Impegni rispettati, impegni annullati. Una grafia femminile e decisa. Una freccia tracciata a penna da una pagina all’altra indica il rinvio di una telefonata alla moglie di Clark Gable.
L’agenda di Marilyn Monroe è un pezzo importante della mostra Marilyn, aperta fino al 28 gennaio 2013 al Museo Ferragamo di Firenze, in occasione del cinquantesimo anniversario della morte dell’attrice.
Quell’agenda mette in comunicazione il visitatore e la donna senza offuscare la diva. Se vedere Marilyn passare lo straccio sul pavimento sembrerebbe artificiale, uno spot anni Cinquanta con grembiulino a quadretti e occhi maliziosi, o terribilmente spoetizzante tanto ci piace piumata, setosa e con il viso truccato, immaginarla alla scrivania intenta a progettare la sua vita rende più vibrante anche la tinta hollywoodiana dei capelli platino, l’espressività del sorriso dalle innumerevoli sfumature, gli abiti sfolgoranti, la tristezza dello sguardo. Così vibrante da cancellare il repertorio sul mito Monroe, poco importa se vero o falso perché ormai abusato e dunque statico: le storie dolenti sull’infanzia infelice, la non puntualità cronica, l’impegno nello studio attoriale perché l’artista superasse il sex-symbol, la morte misteriosa ad uso degli speculatori che forse misteriosa non fu. Su tutto si può tornare, ma con pensieri nuovi.
Sapendo che appartennero alla proprietaria di quell’agenda quindi a una donna autentica, seppure icona da mezzo secolo, pare che si animino anche i vestiti di scena un po’ appannati dal tempo, con i quali tutti la ricordiamo, compreso quello bianco, plissé e celeberrimo che si solleva nella scena cult di Quando la moglie è in vacanza (The Seven Year Itch, 1955). E il suo piede scivola ancora, passo dopo passo, nella serie di decolleté con il tacco a spillo che Salvatore Ferragamo aveva creato per lei: nere, di raso color cipria, di raso avorio, di coccodrillo, di lustrini rossi.
Poi la si vede parlare nelle interviste su un piccolo schermo alloggiato in una nicchia dell’antico Palazzo Spini Feroni: titubante a tratti, schiva, ma sempre ironica. La stessa persona che Valentina Cortese descrive nella recente autobiografia Quanti sono i domani passati.

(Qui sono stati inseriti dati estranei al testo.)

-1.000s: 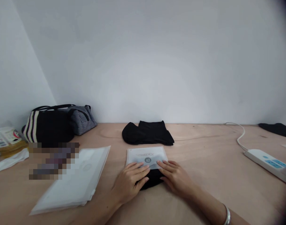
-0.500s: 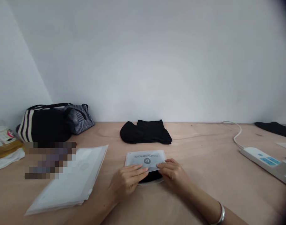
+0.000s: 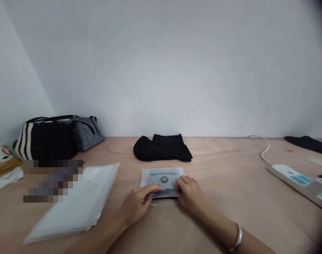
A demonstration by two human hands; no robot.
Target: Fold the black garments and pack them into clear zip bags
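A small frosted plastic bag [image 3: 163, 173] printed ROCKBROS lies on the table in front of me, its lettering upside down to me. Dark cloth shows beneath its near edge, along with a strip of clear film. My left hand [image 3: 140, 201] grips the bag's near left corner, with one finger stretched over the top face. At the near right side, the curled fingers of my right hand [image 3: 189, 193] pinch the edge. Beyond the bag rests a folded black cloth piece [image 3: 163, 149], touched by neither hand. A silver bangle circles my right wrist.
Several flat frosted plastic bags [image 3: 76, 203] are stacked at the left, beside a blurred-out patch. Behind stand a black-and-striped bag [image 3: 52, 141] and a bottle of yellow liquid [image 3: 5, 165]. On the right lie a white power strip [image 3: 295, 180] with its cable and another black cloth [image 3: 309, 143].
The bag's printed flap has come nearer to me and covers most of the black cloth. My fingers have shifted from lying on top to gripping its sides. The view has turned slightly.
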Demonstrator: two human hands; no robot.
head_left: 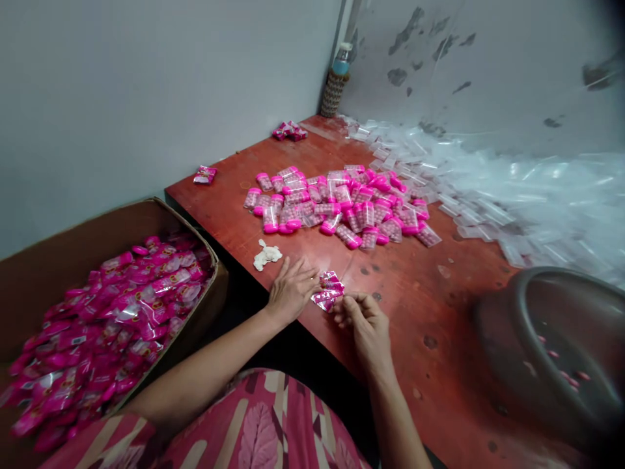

E le piaceva anche farsi fotografare. Sensualissima e mai volgare, vestita o spogliata. Stefania Ricci e Sergio Risaliti, i curatori dell’esposizione fiorentina, la terza dedicata dal Museo Ferragamo, dopo quelle su Greta Garbo e Audrey Hepburn, a una grande estimatrice e cliente del calzolaio delle stelle, hanno infatti accostato le fotografie dei suoi nudi a opere d’arte e, con i versi di Pier Paolo Pasolini, l’hanno accompagnata alla fine: la mostra si chiude su un letto sfatto, bianco. Non più quello sul quale Norma Jean Baker in arte Marilyn Monroe si adagiava vestita solo di Chanel n.5, ma quello della notte dell’addio, nell’agosto del 1962.